1_ Maranhão e Pará: sempre viveram à parte;

2_ Pernambuco, Paraíba, R. G. Do Norte, Ceará e Alagoas (Guerra dos Mascates e Confederação do Equador);

3_ Sergipe e Bahia;

4_ Rio de Janeiro, que tinha jurisdição sobre Espírito Santo, litoral paulista e região do atual ABC;

5_ S. Paulo, com expansão para Goiás, Minas e Mato-Grosso.

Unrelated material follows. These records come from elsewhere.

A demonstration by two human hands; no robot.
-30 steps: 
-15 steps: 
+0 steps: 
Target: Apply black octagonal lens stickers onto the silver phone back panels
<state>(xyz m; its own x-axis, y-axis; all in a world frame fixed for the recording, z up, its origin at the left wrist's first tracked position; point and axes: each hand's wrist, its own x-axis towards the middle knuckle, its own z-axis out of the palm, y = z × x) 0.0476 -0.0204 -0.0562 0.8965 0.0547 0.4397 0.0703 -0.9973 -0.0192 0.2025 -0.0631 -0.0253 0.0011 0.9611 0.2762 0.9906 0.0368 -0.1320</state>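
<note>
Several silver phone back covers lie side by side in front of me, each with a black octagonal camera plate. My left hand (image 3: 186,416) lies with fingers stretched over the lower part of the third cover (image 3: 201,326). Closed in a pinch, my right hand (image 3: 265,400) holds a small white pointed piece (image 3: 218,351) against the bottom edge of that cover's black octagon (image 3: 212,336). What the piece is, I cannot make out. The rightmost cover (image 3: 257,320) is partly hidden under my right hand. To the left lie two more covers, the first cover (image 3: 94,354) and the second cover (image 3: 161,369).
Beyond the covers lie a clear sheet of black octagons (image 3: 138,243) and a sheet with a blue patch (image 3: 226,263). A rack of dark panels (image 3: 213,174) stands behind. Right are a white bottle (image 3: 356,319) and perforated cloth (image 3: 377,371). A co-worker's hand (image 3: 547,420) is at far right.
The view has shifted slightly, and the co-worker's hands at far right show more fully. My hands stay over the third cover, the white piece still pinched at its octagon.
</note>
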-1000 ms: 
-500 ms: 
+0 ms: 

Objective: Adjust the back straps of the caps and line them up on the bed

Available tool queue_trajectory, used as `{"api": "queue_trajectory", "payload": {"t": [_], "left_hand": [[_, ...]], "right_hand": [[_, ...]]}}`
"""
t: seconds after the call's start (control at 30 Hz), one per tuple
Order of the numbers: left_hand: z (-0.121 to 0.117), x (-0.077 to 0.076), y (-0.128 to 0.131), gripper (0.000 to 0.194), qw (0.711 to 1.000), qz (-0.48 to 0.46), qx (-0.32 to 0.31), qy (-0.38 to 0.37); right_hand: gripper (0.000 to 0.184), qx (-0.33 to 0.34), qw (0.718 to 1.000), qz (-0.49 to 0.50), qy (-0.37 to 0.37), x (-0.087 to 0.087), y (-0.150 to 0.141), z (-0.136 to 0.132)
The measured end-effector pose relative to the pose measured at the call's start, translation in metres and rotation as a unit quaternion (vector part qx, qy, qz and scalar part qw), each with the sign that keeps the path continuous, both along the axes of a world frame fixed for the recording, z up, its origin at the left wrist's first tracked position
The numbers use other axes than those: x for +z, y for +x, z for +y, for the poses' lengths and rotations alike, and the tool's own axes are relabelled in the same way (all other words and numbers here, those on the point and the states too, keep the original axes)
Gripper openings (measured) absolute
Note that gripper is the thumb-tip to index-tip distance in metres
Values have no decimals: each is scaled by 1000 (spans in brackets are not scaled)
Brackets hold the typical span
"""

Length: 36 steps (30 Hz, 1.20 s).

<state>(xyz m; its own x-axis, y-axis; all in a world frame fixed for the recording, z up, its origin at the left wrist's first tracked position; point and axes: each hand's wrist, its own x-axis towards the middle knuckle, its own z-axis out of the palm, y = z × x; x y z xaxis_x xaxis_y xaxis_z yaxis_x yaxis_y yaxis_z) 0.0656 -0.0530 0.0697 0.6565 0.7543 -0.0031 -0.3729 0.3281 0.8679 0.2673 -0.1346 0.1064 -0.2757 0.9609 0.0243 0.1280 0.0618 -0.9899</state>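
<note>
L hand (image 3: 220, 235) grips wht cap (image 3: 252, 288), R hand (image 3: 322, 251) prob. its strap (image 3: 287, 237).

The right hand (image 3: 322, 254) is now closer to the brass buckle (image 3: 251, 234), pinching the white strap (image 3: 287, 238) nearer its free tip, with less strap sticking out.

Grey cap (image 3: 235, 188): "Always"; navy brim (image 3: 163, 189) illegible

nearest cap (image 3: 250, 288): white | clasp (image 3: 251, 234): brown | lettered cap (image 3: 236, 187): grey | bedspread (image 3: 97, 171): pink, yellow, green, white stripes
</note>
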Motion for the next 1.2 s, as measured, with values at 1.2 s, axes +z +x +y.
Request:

O Sul povoou-se mais tarde, com migrantes europeus

Antenor Nascentes, em O idioma nacional (1933), esboçou o quadro: Sul e Norte, com a linha divisória indo da foz do rio Mucuri até a cidade de Mato-Grosso, no estado do mesmo nome. O dialeto do Norte apresentaria as variantes:

_ amazônica ( Pará, Amazonas, Acre e parte de Goiás );

_ nordestina ( Maranhão, Piauí, Ceará R.G. do Norte, Paraíba, Pernambuco, Alagoas, e parte de Goiás);

O dialeto do Sul compreenderia quatro variantes:

_ baiana ( Sergipe, Bahia, parte de Minas Gerais parte de Goiás);

_ fluminense ( Espírito Santo, Rio de Janeiro, zona da mata mineira);

_ mineira mista ( centro-oeste );

_ sulina ( demais estados ).


Fichamento de: MELO, G. C. A língua no Brasil. Rio, Agir, 1945;

CUNHA, Celso. Língua portuguesa e realidade brasileira. Rio: Tempo Brasileiro, 1976.